The electrician showed Kit the powder remaining from the shattered insulators. It was very fine. The rest of the insulation was plastic. Then he bent down and tore at silken garments on the floor. Not even Kit protested. The dead race had no such bony skeletons as humanity possesses. There was only fine dust within the garments. The electrician folded torn cloth to a pad.

"This's dry," he observed. "It'd ought to do for a insulator for a try, anyhow."

He reached into the case, then drew back and put on rubber gloves for safety's sake. As he lifted the settled mass of coils and wires there was a tiny snapping sound. A spark jumped brittlely and ceased. The electrician put the pad in place. He prepared another and adjusted that.

Kit said tensely, "It's working!"

They looked.
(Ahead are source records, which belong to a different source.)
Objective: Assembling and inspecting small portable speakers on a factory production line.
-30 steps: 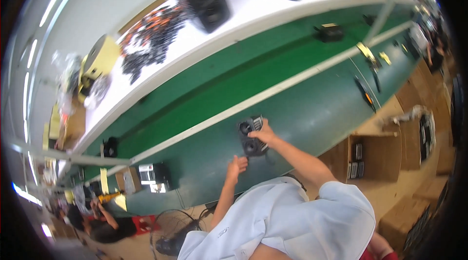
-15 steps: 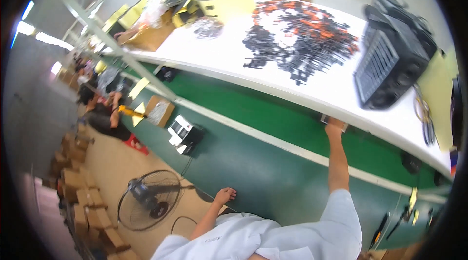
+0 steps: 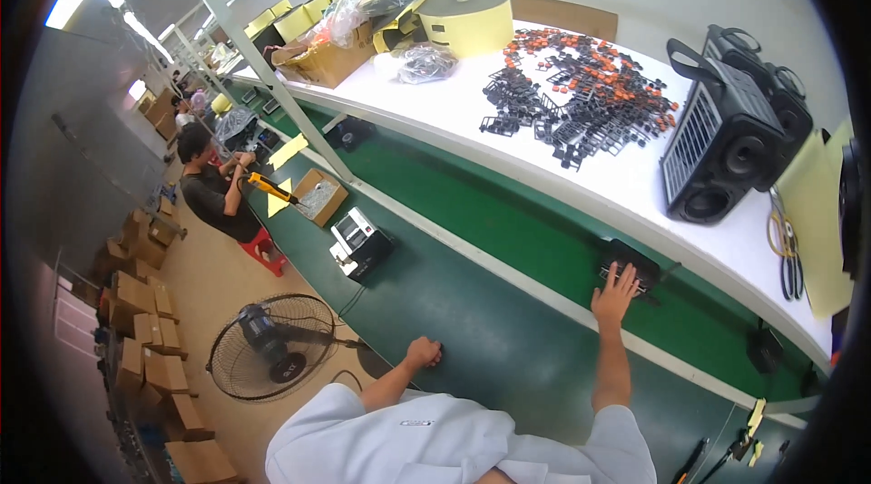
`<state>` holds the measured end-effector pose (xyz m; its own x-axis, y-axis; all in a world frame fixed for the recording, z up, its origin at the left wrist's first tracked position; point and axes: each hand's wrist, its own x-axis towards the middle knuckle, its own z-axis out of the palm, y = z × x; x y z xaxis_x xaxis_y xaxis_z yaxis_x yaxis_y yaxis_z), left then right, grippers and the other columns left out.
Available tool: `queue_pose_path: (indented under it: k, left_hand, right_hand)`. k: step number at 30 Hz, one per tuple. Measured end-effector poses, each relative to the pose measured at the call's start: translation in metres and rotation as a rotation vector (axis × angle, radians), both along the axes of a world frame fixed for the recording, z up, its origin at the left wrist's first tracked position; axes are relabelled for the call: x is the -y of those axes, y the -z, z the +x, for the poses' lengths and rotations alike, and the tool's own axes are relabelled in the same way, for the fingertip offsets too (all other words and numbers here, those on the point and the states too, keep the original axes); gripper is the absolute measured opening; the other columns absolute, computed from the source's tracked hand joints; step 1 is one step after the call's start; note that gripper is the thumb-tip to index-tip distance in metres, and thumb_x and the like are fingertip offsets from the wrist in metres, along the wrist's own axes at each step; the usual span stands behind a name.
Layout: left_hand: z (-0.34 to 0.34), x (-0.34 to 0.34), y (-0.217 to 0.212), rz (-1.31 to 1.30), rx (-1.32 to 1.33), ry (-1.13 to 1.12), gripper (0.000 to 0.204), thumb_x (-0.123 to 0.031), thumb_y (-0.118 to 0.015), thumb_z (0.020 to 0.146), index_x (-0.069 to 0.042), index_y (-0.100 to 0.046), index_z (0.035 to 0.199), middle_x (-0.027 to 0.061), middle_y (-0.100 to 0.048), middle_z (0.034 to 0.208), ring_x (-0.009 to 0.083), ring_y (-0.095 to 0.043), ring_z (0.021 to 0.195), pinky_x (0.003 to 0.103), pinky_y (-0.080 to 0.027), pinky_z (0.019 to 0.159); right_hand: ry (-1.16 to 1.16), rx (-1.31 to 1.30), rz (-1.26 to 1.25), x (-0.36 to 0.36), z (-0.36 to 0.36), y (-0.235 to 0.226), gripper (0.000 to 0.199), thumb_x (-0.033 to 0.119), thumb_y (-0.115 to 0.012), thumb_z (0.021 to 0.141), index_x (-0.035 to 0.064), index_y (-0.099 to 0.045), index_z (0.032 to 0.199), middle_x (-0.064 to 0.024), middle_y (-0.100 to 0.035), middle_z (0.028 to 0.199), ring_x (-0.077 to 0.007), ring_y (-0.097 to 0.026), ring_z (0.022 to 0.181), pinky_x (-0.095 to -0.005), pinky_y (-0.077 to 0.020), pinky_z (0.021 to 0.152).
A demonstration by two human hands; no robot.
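My right hand [image 3: 616,295] reaches over the green belt below the white shelf. Its fingers are spread and touch the near side of a black boxy device [image 3: 634,259], which lies on the belt partly under the shelf edge. The fingers and the back of the hand cover part of that device, so its kind cannot be made out. At the near edge of the dark green workbench [image 3: 508,330] rests my left hand [image 3: 424,352], its fingers curled in, with nothing seen in it.
On the white shelf lie many black and orange plastic parts [image 3: 581,89], black speakers [image 3: 726,144] and scissors [image 3: 786,253]. A black-and-white machine [image 3: 359,244] and an open carton [image 3: 319,198] stand on the bench. Left are a floor fan [image 3: 277,348] and a seated co-worker [image 3: 213,185].
My right hand has come out from the shelf edge, its fingers now spread against the black device, which shows more fully. My left hand stays on the bench edge. The view has shifted.
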<state>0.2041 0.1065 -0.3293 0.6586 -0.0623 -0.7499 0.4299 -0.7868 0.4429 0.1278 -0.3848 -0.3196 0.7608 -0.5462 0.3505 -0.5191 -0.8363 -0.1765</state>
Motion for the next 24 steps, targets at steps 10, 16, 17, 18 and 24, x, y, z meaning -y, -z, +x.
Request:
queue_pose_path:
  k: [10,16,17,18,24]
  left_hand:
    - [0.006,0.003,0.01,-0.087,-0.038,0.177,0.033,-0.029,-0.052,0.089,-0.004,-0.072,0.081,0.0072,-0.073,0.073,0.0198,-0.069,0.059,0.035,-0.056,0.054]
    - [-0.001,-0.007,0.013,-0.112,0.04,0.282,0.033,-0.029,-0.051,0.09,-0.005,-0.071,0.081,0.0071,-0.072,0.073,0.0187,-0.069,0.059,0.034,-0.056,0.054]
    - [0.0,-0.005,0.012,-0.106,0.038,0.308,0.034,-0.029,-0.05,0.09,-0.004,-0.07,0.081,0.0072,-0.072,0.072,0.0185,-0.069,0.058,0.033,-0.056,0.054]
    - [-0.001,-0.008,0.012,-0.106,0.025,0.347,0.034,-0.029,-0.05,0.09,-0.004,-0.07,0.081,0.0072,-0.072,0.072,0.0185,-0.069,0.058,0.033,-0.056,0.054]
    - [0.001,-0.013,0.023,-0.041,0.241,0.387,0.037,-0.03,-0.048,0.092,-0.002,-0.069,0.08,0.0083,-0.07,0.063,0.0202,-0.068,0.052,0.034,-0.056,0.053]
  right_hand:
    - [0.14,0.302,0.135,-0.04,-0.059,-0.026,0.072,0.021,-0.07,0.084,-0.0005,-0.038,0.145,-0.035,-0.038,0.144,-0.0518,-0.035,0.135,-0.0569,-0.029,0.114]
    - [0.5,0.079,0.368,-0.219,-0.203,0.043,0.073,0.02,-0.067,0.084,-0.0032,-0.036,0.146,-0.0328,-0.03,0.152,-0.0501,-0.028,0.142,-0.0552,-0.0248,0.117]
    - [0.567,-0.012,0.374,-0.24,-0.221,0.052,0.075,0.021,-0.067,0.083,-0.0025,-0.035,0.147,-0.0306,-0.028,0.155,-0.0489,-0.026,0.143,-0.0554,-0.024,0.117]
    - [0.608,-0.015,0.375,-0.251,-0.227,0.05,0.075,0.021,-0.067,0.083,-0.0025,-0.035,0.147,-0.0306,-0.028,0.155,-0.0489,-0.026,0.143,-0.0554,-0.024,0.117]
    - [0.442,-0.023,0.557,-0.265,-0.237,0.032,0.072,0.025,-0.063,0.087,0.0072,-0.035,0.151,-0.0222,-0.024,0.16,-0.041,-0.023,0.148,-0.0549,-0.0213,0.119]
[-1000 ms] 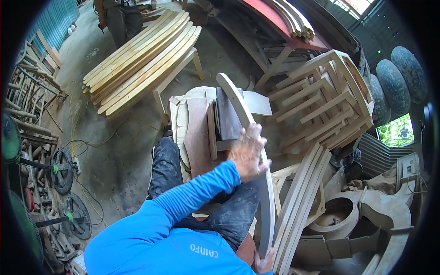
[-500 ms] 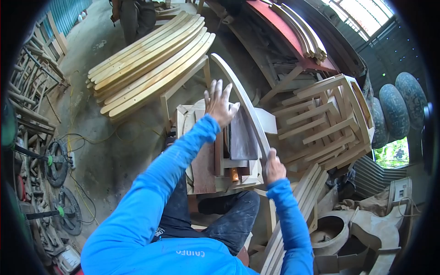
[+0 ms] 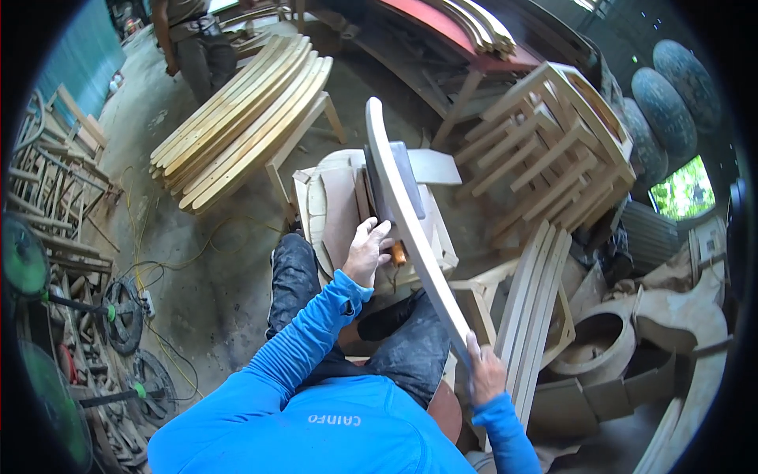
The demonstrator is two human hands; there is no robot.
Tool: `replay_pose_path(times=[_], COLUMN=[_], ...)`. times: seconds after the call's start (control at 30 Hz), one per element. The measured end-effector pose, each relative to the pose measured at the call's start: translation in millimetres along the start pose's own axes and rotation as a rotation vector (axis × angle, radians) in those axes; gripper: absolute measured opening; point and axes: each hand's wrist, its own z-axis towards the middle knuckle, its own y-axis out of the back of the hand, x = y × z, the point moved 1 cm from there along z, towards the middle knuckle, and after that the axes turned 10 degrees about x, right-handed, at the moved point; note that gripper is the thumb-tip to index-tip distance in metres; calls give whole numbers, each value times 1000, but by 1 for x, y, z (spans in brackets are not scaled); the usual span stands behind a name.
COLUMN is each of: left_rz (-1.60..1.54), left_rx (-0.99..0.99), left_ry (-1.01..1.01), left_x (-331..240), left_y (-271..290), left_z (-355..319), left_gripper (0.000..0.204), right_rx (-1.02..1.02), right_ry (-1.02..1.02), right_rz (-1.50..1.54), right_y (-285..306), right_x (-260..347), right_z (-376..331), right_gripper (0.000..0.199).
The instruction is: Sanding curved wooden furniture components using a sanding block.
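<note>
A long, curved wooden slat (image 3: 414,217) slants from the far middle toward my right side. My right hand (image 3: 487,376) is closed around its near end. The slat crosses over a dark grey flat block (image 3: 409,180), apparently a sanding surface, which sits on a wooden stand (image 3: 312,207). My left hand (image 3: 367,251) is off the slat, fingers apart and bent, beside an orange handle-like piece (image 3: 398,254) at the stand's near side. Whether its fingertips touch that piece, I cannot tell. A brown sheet (image 3: 343,209) lies on the stand.
Curved slats (image 3: 241,118) are stacked on a trestle at the far left, with a person (image 3: 193,47) behind. Several slats (image 3: 537,304) lean to my right. A slatted wooden frame (image 3: 553,150) stands at the far right. Wheels (image 3: 125,316) and yellow cords lie left.
My left hand has come off the slat and moved back toward me. The right hand has drawn the slat nearer and lower. The view has also shifted.
</note>
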Motion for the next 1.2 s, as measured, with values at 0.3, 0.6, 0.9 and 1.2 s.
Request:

The sheet on which a colored photograph had appeared permanently fixed now changed beneath their eyes. It was extraordinary to see the picture, by the light from overhead, change itself by an apparent flow of pigment from one spot to another to form a new arrangement of shapes and colors.

Where the scene on this instrument's screen had been that of the last instant in the life of the people of this planet, now it was the scene currently in being. The street was empty of moving forms but there were those empty heaps of garments on the ground where the people of the planet had been. It was plainly a current view of the place where the connected sending instrument stood.

And then, preposterously, as they watched there came a movement in the distance. Kit caught her breath. Then the electrician swore luridly. And then Rod clenched his hands until the blood flowed in his palms.